Underwater cytometer for in situ measurement of marine phytoplankton by a technique combining laser-induced fluorescence and laser Doppler velocimetry

We present a new type of flow cytometer that can operate underwater for a long time, as long as days, for measuring the size distribution, concentration, and biomass of marine phytoplankton. The major improvement of the instrument over existing techniques is the elimination of sample preparation, which is achieved with a laser Doppler crossed-beam arrangement for both defining a measurement volume and measuring the speed of the particle traversing it. By simultaneously sampling the laser-induced fluorescence signal and the Doppler signals, the technique can discriminate sizes of phytoplankton.

A simple thermal phase stabilizer for real-time optical fibre holographic interferometry

An optical fibre interferometer can be made to phase-stabilize by simply attaching a short length of one arm of the interferometer to a straight copper track and heating the track with an electric current. This feedback thermal stabilization scheme works well even for relatively short fibre lengths and there is no need to treat or unjacket the fibre. A fibre-optic Michelson interferometer stabilized by this method successfully provided object and reference beams for real-time holographic interferometric measurements of the distortion of heated test objects.

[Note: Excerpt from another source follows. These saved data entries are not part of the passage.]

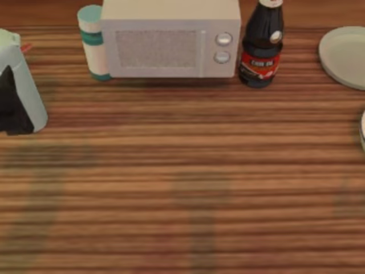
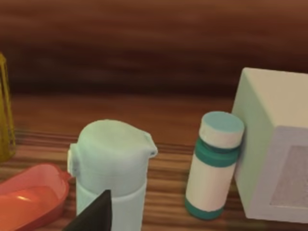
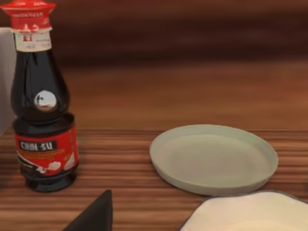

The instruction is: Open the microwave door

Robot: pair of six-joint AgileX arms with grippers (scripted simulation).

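Note:
The off-white microwave stands at the back middle of the table, with two round silver knobs on its right panel. Its door, a flat panel with a grey speckled window, lies flush with the front. In the left wrist view the microwave is off to one side, well away from the camera. Neither arm shows in the top view. A black part of my left gripper shows at that picture's edge, in front of a mint flask. A like black part of my right gripper shows over bare table.
A white and teal canister touches the microwave's left side, and a dark sauce bottle stands at its right. A mint flask is at the far left, beside a red scoop. A pale green plate and a white bowl are at the right.

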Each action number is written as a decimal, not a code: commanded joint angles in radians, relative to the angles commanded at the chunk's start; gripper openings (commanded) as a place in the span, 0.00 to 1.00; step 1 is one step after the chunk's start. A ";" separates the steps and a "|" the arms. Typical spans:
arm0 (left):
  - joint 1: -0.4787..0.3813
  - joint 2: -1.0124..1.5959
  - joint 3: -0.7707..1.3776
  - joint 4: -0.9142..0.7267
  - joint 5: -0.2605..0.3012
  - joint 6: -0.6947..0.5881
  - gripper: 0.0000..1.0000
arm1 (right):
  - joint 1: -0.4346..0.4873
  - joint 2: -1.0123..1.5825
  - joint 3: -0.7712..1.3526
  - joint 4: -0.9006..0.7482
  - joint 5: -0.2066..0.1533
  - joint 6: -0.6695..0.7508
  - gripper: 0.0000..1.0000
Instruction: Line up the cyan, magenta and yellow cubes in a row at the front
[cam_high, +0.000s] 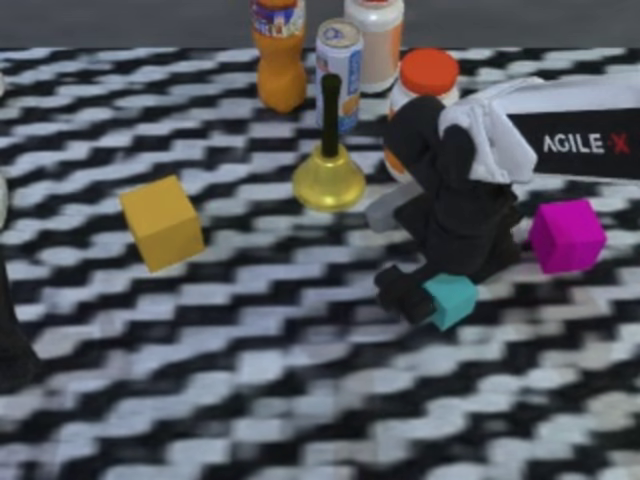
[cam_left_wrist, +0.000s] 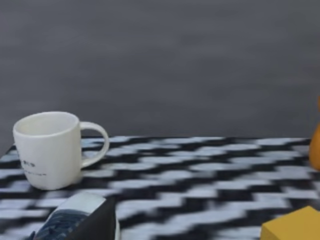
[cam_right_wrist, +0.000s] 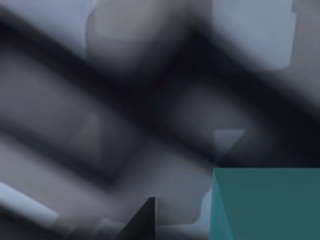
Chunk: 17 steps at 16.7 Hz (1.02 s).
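One cyan cube (cam_high: 452, 299) touching right pincer (cam_high: 420, 296).

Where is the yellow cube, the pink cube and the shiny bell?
yellow cube (cam_high: 161, 222), top view, on its top face.
pink cube (cam_high: 567, 235), top view, middle of its top face.
shiny bell (cam_high: 328, 180), top view, on its golden dome below the dark handle.

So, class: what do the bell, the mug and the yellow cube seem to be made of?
Bell: polished golden metal, likely brass, judging by its bright highlights; dark matte handle.
Mug: glossy white, probably ceramic.
Yellow cube: matte, flat mustard colour with no shine; plastic or painted wood, hard to tell.
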 joint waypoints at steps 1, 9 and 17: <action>0.000 0.000 0.000 0.000 0.000 0.000 1.00 | 0.000 0.000 0.000 0.000 0.000 0.000 0.25; 0.000 0.000 0.000 0.000 0.000 0.000 1.00 | 0.000 0.000 0.000 0.000 0.000 0.000 0.00; 0.000 0.000 0.000 0.000 0.000 0.000 1.00 | 0.005 -0.061 0.062 -0.087 -0.002 -0.001 0.00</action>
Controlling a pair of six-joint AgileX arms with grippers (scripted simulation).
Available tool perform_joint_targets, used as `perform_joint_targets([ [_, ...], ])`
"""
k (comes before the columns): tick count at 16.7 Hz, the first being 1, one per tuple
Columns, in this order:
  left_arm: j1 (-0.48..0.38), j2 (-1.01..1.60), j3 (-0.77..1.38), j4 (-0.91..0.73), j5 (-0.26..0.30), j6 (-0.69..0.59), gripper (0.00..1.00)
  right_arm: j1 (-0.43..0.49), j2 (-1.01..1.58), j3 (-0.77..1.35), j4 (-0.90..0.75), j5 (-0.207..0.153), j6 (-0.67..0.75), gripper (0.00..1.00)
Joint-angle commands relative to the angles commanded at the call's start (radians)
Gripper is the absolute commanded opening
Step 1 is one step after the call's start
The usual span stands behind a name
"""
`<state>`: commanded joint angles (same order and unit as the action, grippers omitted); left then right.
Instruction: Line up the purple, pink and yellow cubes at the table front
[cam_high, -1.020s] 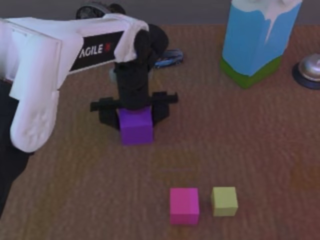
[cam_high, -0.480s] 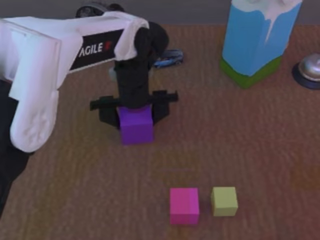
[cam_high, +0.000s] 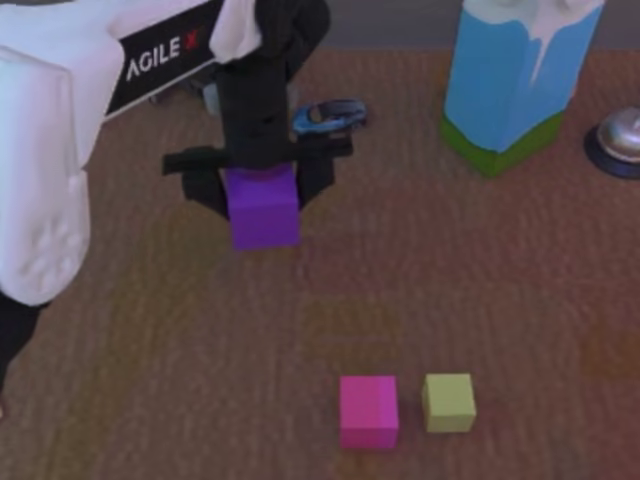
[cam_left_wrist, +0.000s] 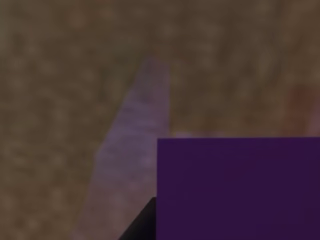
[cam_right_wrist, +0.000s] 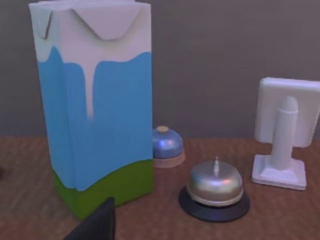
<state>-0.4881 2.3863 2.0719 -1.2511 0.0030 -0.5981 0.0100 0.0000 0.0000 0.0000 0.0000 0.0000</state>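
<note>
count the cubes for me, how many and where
3. The purple cube is held in the left gripper, mid-table left. The pink cube and the yellow cube sit side by side, apart, at the table front. None seems hidden.

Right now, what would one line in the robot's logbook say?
left gripper: shut on purple cube, raised off table | pink cube, yellow cube: side by side at front | right arm: not visible from above

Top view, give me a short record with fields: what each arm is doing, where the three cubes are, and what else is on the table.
left arm: tool shut on purple cube, back left
right arm: not in top view
pink cube: table front, beside yellow cube, apart
other items: blue toy car, milk carton, call bell
</note>
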Motion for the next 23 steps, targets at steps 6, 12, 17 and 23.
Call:
perform_joint_targets([
  [6,-0.016,-0.030,-0.039,0.015,-0.001,-0.001,0.00,0.000,0.000,0.000,0.000,0.000,0.000,1.00],
  [12,-0.088,-0.271,-0.373,0.105,-0.004,-0.033,0.00,0.000,0.000,0.000,0.000,0.000,0.000,1.00],
  [17,-0.165,-0.513,-0.734,0.194,-0.004,-0.065,0.00,0.000,0.000,0.000,0.000,0.000,0.000,1.00],
  [23,-0.203,-0.627,-0.863,0.237,-0.004,-0.081,0.00,0.000,0.000,0.000,0.000,0.000,0.000,1.00],
])
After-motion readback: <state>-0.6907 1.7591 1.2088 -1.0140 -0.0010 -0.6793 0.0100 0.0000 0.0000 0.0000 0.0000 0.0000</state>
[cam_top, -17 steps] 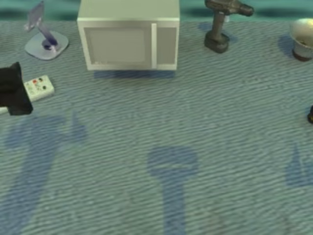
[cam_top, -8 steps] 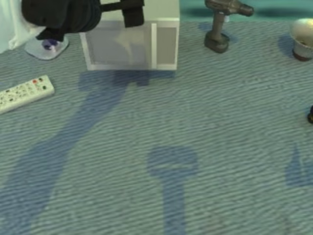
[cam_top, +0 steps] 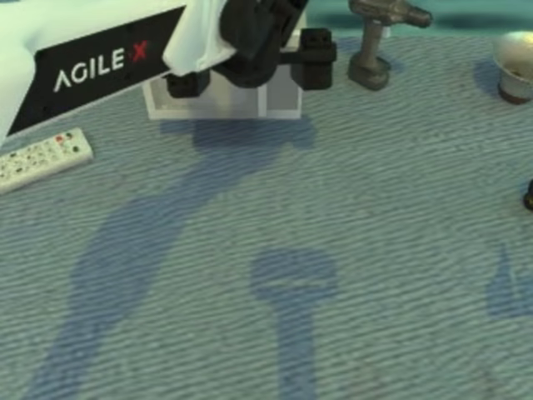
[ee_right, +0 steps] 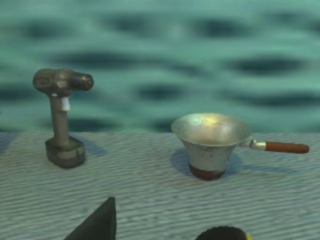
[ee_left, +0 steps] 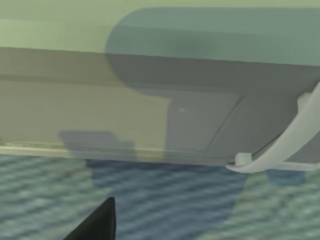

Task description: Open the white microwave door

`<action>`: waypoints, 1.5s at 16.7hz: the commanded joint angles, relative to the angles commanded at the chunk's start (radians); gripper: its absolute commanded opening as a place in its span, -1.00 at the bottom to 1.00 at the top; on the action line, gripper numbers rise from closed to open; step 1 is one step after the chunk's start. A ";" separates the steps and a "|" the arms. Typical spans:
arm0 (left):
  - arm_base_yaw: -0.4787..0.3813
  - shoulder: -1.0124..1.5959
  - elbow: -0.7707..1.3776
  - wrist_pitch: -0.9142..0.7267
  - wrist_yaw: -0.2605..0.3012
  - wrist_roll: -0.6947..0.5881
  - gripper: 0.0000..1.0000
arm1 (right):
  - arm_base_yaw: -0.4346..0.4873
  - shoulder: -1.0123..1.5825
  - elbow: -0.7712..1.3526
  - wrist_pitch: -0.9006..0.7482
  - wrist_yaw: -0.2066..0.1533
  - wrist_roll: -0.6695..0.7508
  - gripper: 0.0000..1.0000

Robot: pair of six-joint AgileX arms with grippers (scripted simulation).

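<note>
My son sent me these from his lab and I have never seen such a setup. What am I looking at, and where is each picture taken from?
This is a computer-rendered scene of two AgileX robot arms at a table, meant to open a microwave door.

The top view looks down from above. The left arm, white with a black band, reaches across to the microwave, and its black gripper hangs in front of the door, hiding most of it. Nothing is held. Also on the table: a remote, a drill and a metal pan at the right edge.

The left wrist view is taken from that arm's wrist, close up to the microwave's face. The door looks closed.

The right wrist view comes from the other arm, parked out of the top view, facing drill and pan.
</note>
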 joint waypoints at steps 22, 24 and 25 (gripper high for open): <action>0.059 0.225 0.110 0.130 0.038 0.053 0.25 | 0.000 0.000 0.000 0.000 0.000 0.000 1.00; 0.059 0.225 0.110 0.130 0.038 0.053 -0.06 | 0.000 0.000 0.000 0.000 0.000 0.000 1.00; 0.059 0.225 0.110 0.130 0.038 0.053 -0.21 | 0.000 0.000 0.000 0.000 0.000 0.000 1.00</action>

Single chip optical fibre interferometer thermal phase-quadrature controller

A simple method of quadrature control for an interferometer is described in which a thermal fibre modulator is provided by a fibre coated with a metal jacket which can be vacuum evaporated or simply painted on, either to the bare fibre or to the jacket. The electronic feedback control is provided by a single power amplifier chip.